Friday, May 30, 2008

He Had an Idea, An Awful Idea

I'm trying to write something for Le Chapeau Haut--you know, the East African edition of that cyber-rag I usually write for--and I have a thought, that I can't use for the 'Chap', but need to get out of my system.

I've had trouble knowing what to say about Obama v. Clinton, partly out of fear of giving offense some way, but probably more out of fear of being flat wrong. The real losers have been been the commentators and analysts, of various stripes: the pollsters whose stats have been wide of the mark, the consultants who cleave to 1996-vintage CW, those in both parties and the media who were hungry to identify frontrunners, who scrutinized the money race as of late 2007 thinking it would be decisive, or who expected some avalanche of post-New Hampshire momentum toward one candidate to wipe the others off the map. So many people have been so wrong so often, including us jackleg bloggers, partly since so few of us have perspectives that reach back before Al Gore invented the Intertubes. Neither the D nor the R race has resembled any other in recent years.

Yet, and I'm thinking now of the D side, as much as the race has defied predictions, and as weary and brittle as we've all become, people nonetheless are hardened in their declarations of What Ought to Happen. No one seems humbled to the point of altering their attitude, to one of openness to new dawns, of surrender, of simply watching what happens with a frank refusal to anticipate the outcome. Hell, many are eager and willing to jigger the rules to bring about the desired outcome, democracy and legitimacy be damned.

Hmm, now I'm bent way over and my bias is showing. How embarrassing. Despite all of the above, I remain hopeful for the future of progressivism, and like a right rank fool I am going to make a prediction: that we will look back on Obama-Clinton 2008 as a turning point, an invigorating tonic in our politics. As long, slow, drawn-out, enervating, and inconclusive as the last few months have been in the Democratic campaign, the storyline has stubbornly refused to be superficial, in spite of the diligent labors of the many highly-paid professionals whose jobs are to keep American politics superficial and dumbed-down. Race, class, gender, and religion have all cropped up, and to a remarkable degree we've discussed them like adults. (Even the arguments about Democratic Party rules and superdelegates and so on, while often self-serving and sometimes infuriating, have not been superficial, I submit; they go to what kind of party we should be.)
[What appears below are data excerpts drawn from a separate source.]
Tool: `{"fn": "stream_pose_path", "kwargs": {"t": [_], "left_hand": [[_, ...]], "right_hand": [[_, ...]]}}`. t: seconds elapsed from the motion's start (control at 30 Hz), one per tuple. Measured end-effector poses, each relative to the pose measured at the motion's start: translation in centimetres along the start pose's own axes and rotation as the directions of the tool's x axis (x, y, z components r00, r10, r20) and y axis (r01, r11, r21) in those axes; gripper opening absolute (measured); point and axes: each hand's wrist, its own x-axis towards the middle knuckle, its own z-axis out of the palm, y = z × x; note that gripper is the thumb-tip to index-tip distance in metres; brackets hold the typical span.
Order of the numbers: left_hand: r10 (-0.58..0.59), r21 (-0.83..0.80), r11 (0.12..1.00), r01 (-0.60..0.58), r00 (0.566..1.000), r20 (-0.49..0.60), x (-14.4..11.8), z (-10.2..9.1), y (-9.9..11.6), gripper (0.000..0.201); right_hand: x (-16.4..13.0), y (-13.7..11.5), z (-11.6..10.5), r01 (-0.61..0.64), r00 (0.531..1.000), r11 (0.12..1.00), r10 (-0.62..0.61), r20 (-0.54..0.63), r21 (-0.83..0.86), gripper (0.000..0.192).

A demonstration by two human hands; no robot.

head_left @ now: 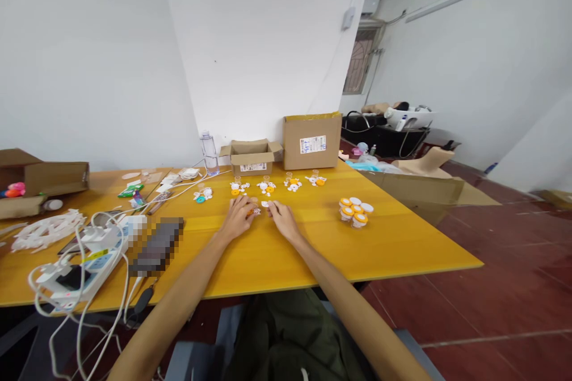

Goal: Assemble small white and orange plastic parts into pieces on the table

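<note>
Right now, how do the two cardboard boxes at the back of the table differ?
The small box has its flaps open; the big box is shut. The small box is lower and wider than tall; the big box stands taller. Both are brown cardboard with a white label, standing by the wall.

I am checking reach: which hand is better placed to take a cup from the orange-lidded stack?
Probably the right hand. It lies nearer the stack of orange-lidded cups, on the same side; the left hand would have to cross over.

table (313, 250): smooth yellow wood-look top, slight sheen
boxes (311, 141): matt brown cardboard
small jars (355, 211): glossy plastic
bottle (208, 153): clear plastic
floor (500, 309): dark red tiles, faint shine
</note>
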Motion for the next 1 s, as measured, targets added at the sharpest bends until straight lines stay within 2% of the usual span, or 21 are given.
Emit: {"fn": "stream_pose_path", "kwargs": {"t": [0.13,0.27,0.47,0.77,1.0], "left_hand": [[0.004,0.020,1.000,-0.004,1.000,0.031,0.05,0.24,-0.22,0.018],[0.008,0.013,1.000,-0.009,1.000,0.015,0.09,0.32,-0.26,0.016],[-0.002,0.043,0.999,0.001,0.999,0.034,0.06,0.31,-0.25,0.020],[-0.037,0.048,0.998,0.038,0.999,-0.018,-0.04,0.19,-0.16,0.018],[-0.066,0.024,0.998,0.065,0.997,0.029,-0.10,-0.01,-0.69,0.021]], "right_hand": [[-0.07,-0.09,-0.04,0.005,1.000,1.000,-0.005,0.000,-0.022,0.036],[-0.19,-0.28,-0.11,0.019,1.000,0.999,-0.019,0.008,-0.035,0.033],[-0.08,-0.11,-0.11,0.025,1.000,0.999,-0.025,0.016,-0.029,0.029],[-0.02,-0.02,-0.10,0.020,1.000,1.000,-0.020,0.017,0.002,0.027],[-0.09,-0.13,-0.17,0.037,0.999,0.999,-0.037,0.024,0.023,0.026]]}}
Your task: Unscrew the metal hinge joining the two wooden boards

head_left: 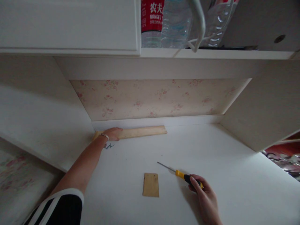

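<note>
Nearest, the right hand [205, 195] grips the handle of a yellow-and-black screwdriver [179, 173], its tip resting on the white worktop [234, 175]. Just left lies a small wooden plate [151, 184]. Farther back, the left hand [112, 133] clasps one end of a wooden strip [142, 131] against the rear wall.

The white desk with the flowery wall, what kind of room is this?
Probably a room at home, at a built-in white desk with a cupboard above. Flowered wallpaper lines the back, and water bottles stand on the shelf overhead.
</note>
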Tool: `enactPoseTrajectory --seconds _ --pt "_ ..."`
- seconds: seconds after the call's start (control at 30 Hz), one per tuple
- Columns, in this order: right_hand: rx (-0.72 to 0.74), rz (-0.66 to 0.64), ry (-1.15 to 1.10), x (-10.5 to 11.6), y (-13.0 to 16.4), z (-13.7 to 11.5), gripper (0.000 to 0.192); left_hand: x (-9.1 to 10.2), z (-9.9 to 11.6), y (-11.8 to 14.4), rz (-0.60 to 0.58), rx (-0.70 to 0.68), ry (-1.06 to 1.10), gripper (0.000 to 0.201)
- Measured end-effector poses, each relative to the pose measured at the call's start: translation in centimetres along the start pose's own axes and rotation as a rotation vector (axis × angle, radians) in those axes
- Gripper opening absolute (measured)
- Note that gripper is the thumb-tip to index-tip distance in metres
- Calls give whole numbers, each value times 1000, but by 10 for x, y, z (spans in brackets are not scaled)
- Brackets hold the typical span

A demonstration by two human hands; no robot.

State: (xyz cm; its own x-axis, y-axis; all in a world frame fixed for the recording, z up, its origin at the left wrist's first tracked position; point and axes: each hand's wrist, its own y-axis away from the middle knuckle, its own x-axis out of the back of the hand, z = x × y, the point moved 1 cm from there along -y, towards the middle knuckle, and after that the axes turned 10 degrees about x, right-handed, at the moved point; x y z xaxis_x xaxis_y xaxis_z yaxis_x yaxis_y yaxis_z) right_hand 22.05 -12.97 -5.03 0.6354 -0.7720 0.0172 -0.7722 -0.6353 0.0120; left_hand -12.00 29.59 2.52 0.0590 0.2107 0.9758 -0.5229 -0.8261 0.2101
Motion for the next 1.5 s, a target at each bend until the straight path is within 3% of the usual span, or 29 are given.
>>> enactPoseTrajectory --seconds 0.13,0.23,0.3,0.4,0.47,0.57,0.63,0.7,0.87,1.03,1.2,1.33,1.4,1.5 --pt "1 -8 19 1 0 1 45 -3 -7 3 55 28 26 70" --pt "-6 -2 18 1 0 1 45 1 8 14 128 14 46 63" --pt "-7 5 9 1 0 1 44 1 33 33 182 -21 66 52" --pt "-14 4 -2 1 0 1 44 -9 90 82 216 -200 133 35" --pt "-14 0 -9 1 0 1 43 -23 130 120 168 -317 184 42" --pt "-18 11 -20 0 1 0 42 -48 178 166 61 -446 234 78" --pt "-21 17 -34 0 2 -1 42 -60 197 183 34 -483 226 90" --pt "-15 23 -56 0 3 -1 42 -66 207 188 35 -486 214 86" --pt "24 -15 -27 0 8 -2 41 -65 194 173 92 -400 183 73" --pt "117 -226 73 -3 14 -4 46 -60 135 137 129 -146 77 58" --pt "412 -362 293 -11 16 -14 34 -52 81 117 206 83 -16 33" --pt "484 -575 583 -36 16 -30 33 -52 73 125 263 176 -47 30" --pt "474 -670 807 -57 17 -39 34 -56 77 131 289 213 -61 32" --pt "474 -741 891 -97 17 -50 33 -61 81 135 317 260 -82 35"
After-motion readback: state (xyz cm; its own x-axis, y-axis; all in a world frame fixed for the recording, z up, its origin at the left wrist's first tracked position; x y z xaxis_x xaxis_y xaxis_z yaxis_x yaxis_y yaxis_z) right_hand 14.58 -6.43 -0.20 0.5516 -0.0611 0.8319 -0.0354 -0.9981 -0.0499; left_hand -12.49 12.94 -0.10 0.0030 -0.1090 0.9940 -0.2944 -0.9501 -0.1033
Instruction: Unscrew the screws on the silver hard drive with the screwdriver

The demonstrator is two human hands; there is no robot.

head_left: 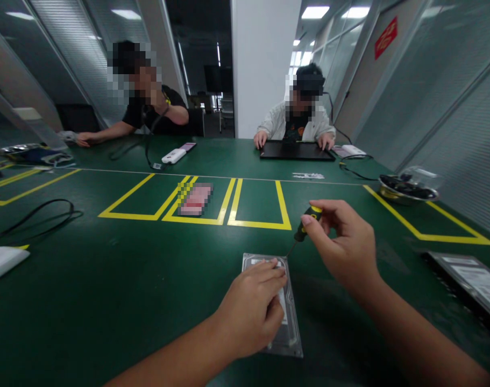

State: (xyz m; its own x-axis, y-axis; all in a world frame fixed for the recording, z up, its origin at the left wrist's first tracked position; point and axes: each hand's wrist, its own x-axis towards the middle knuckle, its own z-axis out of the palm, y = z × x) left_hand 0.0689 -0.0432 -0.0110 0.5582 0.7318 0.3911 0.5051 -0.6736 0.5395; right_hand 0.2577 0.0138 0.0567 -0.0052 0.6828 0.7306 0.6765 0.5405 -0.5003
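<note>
A silver hard disk drive (290,322) lies flat on the green table (107,301) in front of me. My left hand (250,309) rests on top of it, fingers pressing it down and covering most of its lid. My right hand (345,244) grips a small screwdriver (305,226) with a black and yellow handle. The screwdriver is tilted, and its thin tip touches the drive's far right corner.
Another hard drive (470,282) lies at the right edge. A metal bowl (406,189) of dark parts stands farther right. Yellow taped boxes (261,223) mark the table's middle. A black cable (38,217) and white device (2,260) lie left. Two people sit across the table.
</note>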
And the discussion is going to continue for five more months, and beyond. This election is not going to be Swift Boated, not by some provocateur who tosses a bomb then flees with his motives and bank accounts unexamined. Bushism and its aftermath have made us hungry for a serious campaign.

Political commentators like to use poker as a metaphor, as in "playing the race card." But far from being a game of poker, politics this year has felt like a chess match. No player has been able to lay down a hot-button issue then decisively sweep all the chips off the table. Instead, when issues come up or are deployed, they have lingered on the game board. They interact, they exert their different properties and valences, their actualities and potentialities, and observers get to mull them over at leisure along with the contestants themselves.